Düsseldorf Die vorgezogene Haushaltsdebatte

Düsseldorf · Eigentlich sind Finanzen bei der Einbringung und Verabschiedung des Haushalts erst ab Herbst Hauptthema im Stadtrat. Wegen der jüngsten Kreditaufnahme wurde gestern darüber mehr als zwei Stunden debattiert.

 Kämmerin Dorothée Schneider sprach vor dem Rat über die unerwartet hohen Rückzahlungen bei der Gewerbesteuer.

Kämmerin Dorothée Schneider sprach vor dem Rat über die unerwartet hohen Rückzahlungen bei der Gewerbesteuer.

Foto: Andreas Bretz

Die Finanzlage Düsseldorfs ist angespannt - und das führt auch zu Besonderheiten im Stadtrat: einer mehr als zweistündigen Haushaltsdebatte im März. Dafür ist eigentlich die Dezember-Sitzung reserviert, bei der über den Haushaltsplan für das kommende Jahr erst diskutiert und dann entschieden wird. Doch jetzt ist die Stadt innerhalb weniger Wochen gleich zweimal nicht liquide gewesen, musste einen 90-Millionen-Euro Kredit bei einer Bank aufnehmen, um unerwartet hohe Rückzahlungen bei der Gewerbesteuer leisten zu können. Die liegen, wie Kämmerin Dorothée Schneider im Stadtrat ausführte, schon bei 158 Millionen Euro in diesem Jahr, 2015 seien es insgesamt nur 155 Millionen Euro gewesen.

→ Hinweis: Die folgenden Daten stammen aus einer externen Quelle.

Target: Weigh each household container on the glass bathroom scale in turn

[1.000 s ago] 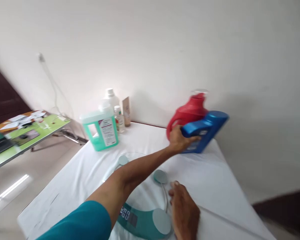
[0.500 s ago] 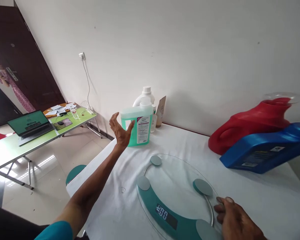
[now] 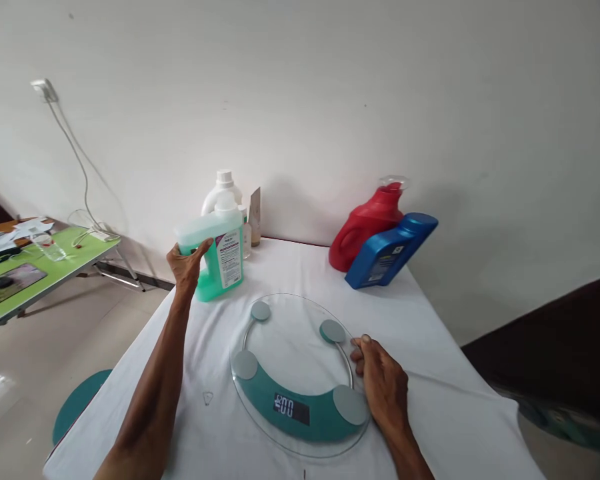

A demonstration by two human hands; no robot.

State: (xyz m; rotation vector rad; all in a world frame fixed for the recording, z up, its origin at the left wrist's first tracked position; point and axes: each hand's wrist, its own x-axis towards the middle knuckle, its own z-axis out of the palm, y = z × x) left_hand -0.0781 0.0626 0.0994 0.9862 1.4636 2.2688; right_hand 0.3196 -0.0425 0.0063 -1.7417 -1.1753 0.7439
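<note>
A translucent jug of green liquid (image 3: 229,257) with a white label stands at the back left of the table, leaning slightly. My left hand (image 3: 187,267) is closed around its handle, thumb toward the label. In front lies a round glass bathroom scale (image 3: 300,427) with grey pads, a teal band and a lit display whose digits are blurred. At the scale's right rim, my right hand (image 3: 383,377) has its fingers curled in and appears to pinch the glass edge; the fingertips are partly hidden.
Behind the jug stand a white bottle (image 3: 224,187), a small clear bottle (image 3: 247,241) and a brown pouch (image 3: 255,217). A red jug (image 3: 363,223) and a tilted blue bottle (image 3: 387,253) are at the back right. Left are a teal stool (image 3: 83,403) and a green table (image 3: 83,257).
My left hand, open beside the green jug before, now grips its handle, and the jug tilts a little. My right hand stays at the scale's rim. The view has swung right.
</note>
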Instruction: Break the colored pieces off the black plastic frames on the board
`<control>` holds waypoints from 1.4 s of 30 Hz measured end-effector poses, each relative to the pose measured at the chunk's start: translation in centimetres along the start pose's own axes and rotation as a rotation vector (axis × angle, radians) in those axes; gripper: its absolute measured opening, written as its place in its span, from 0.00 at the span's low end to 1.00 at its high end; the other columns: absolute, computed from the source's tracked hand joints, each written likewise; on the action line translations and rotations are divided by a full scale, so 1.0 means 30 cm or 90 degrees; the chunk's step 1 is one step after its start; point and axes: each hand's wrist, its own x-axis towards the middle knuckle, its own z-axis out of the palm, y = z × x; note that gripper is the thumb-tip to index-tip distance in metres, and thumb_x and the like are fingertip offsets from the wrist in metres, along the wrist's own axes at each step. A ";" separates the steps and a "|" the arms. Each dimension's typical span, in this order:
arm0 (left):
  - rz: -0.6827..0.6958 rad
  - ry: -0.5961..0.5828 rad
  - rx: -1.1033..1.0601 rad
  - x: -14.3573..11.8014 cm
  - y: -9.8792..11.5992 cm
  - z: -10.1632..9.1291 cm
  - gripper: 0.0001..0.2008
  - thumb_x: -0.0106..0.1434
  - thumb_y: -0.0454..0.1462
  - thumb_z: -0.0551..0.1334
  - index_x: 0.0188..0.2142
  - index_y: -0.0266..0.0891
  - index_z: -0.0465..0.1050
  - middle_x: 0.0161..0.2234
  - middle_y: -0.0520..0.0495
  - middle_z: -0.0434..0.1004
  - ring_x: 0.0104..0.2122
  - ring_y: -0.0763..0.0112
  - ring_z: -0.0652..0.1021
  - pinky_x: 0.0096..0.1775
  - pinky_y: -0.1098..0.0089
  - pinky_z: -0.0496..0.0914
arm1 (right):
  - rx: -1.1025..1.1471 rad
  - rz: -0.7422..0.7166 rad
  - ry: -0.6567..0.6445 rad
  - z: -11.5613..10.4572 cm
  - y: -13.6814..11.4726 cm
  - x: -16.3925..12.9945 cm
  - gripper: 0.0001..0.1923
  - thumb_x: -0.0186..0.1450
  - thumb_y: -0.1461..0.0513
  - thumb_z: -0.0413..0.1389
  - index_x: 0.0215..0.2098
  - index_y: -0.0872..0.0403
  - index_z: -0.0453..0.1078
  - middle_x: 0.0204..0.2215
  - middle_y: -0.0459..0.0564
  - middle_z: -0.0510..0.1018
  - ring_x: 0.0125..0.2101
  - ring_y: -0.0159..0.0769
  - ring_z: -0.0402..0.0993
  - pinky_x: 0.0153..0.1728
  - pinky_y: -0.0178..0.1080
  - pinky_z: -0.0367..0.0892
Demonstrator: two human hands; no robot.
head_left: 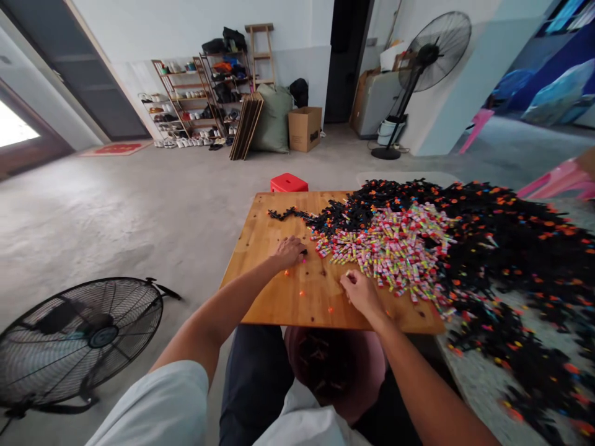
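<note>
Just beyond both hands, colourful pieces.

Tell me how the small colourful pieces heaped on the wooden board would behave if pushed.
The colourful pieces look tiny and short, so probably light and likely to scatter rather than slide together. They seem loosely heaped, so a push by the right hand may spill some off the wooden board.

One head-worn camera looks forward and down, close over the wooden board.
</note>
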 end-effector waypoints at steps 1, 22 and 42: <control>0.016 0.011 -0.005 -0.020 -0.002 -0.006 0.12 0.65 0.40 0.62 0.44 0.38 0.81 0.47 0.38 0.78 0.50 0.56 0.74 0.52 0.60 0.67 | 0.093 0.011 -0.014 0.005 -0.003 -0.021 0.10 0.66 0.53 0.57 0.33 0.51 0.72 0.20 0.44 0.75 0.20 0.35 0.71 0.23 0.36 0.64; 0.018 0.032 -0.998 -0.365 0.549 -0.240 0.19 0.67 0.49 0.65 0.46 0.35 0.72 0.37 0.45 0.81 0.31 0.71 0.82 0.36 0.70 0.77 | 0.653 -0.016 -0.046 -0.116 -0.240 -0.250 0.15 0.61 0.52 0.69 0.40 0.52 0.76 0.26 0.44 0.78 0.20 0.28 0.68 0.19 0.31 0.63; 0.054 -0.010 -0.735 -0.395 0.562 -0.296 0.20 0.71 0.52 0.61 0.45 0.36 0.75 0.27 0.54 0.71 0.19 0.79 0.69 0.23 0.76 0.64 | 0.561 -0.026 -0.055 -0.155 -0.246 -0.278 0.15 0.62 0.51 0.67 0.31 0.53 0.75 0.16 0.41 0.72 0.14 0.28 0.64 0.15 0.32 0.61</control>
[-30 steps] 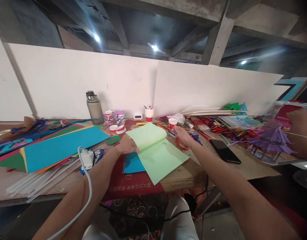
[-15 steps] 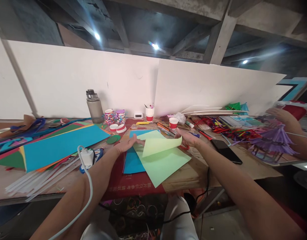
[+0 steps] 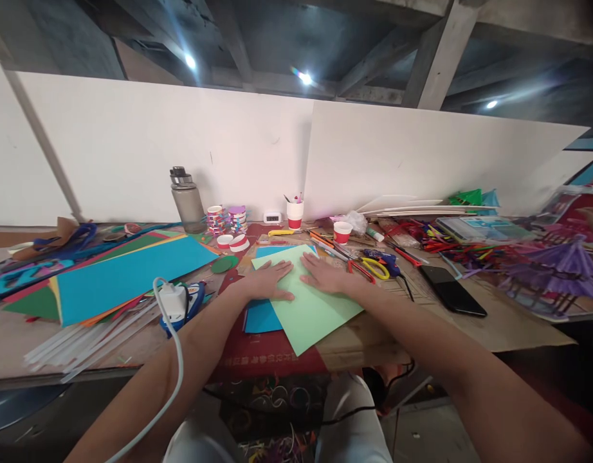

Ein Blick in die Vergangenheit zeigt, dass meist auch unerwartete Einzahlungen bei der Gewerbesteuer eingehen, weshalb Schneider davon ausgeht, dass sich die Liquiditätslücke im Laufe des Jahrs wieder schließen lässt und sie fristgerecht zum 30. November den zinslosen Kredit der Hypo Vereinsbank zurückzahlen kann. "Ich kann mir nicht vorstellen, dass es so weitergeht", sagte sie. Es liege aber nicht im Bereich des Unmöglichen, "was fatal wäre".

Den Debattendamm brach CDU-Fraktionschef Rüdiger Gutt, der eine Art Haushaltsrede hielt. Es sei besorgniserregend, dass nichts dazu gesagt werde, wie der Kredit zurückgezahlt und ob eine Haushaltssperre verhängt werden soll. Besonders kritisierte Gutt, dass Oberbürgermeister Thomas Geisel (SPD) auch Schulden für Investitionen nicht ausschließt. "Das mag Ihre private Einstellung sein, es ist aber Ihre verdammte Pflicht, nach der Haushaltssatzung der Stadt zu handeln" In der stehe eine Schuldenbremse für Investitionen. Angesichts der Lage "an der Schwelle zum Ruin" sei jetzt ein Kassensturz nötig, sagte Gutt.

Da ging der Rathaus-Chef selbst ans Mikro, warf Gutt vor, "unchristlich" zu argumentieren und Düsseldorf unnötig schlechtzureden. Seine Kollegen aus anderen kreisfreien Städten empfänden "so ein Geschwätz aus Düsseldorf" als ignorant, betonte Geisel. Tatsächlich habe die Stadt in den vergangenen sechs Jahren über ihre Verhältnisse gelebt, das Sparpolster sei aufgebraucht. Mit seiner Stadtregierung sei überhaupt erst der Pfad der Solidität eingeschlagen worden - so werde der Wildwuchs beim Stellenplan beendet, der 30-Millionen-Euro-Tunnel bei der U81 nicht gebaut, und die hohen Düsseldorfer Standards würden hinterfragt.

Wolfgang Scheffler (Grüne) warf der früheren schwarz-gelben Regierung vor, Tafelsilber wie die Stadtwerke-Anteile verkauft zu haben. SPD-Fraktionschef Markus Raub ergänzte, dass auch versäumt worden sei, ausreichend bezahlbaren Wohnraum zu schaffen und die Schulen zu sanieren. FDP-Chefin Marie-Agnes Strack-Zimmermann verwies darauf, dass die Stadt mit den Flüchtlingskosten vor nicht absehbaren Herausforderungen gestellt sei. Es sei aber "gruselig", wie sich die Banken dem Rathaus derzeit mit Krediten anbiederten, um die Stadt mit Schulden abhängig zu machen: "Das ist wie mit einem Junkie."

Andreas Hartnigk (CDU) machte am Ende der Debatte noch deutlich, dass weitere Kosten noch anstehen: So seien die 70 Millionen Euro, für die sechs Modulanlagen für Flüchtlinge angekauft werden sollen, noch gar nicht enthalten. Diese Summe wurde vorerst verschoben - auf eine Sondersitzung des Finanzausschusses, die am kommenden Montag stattfindet.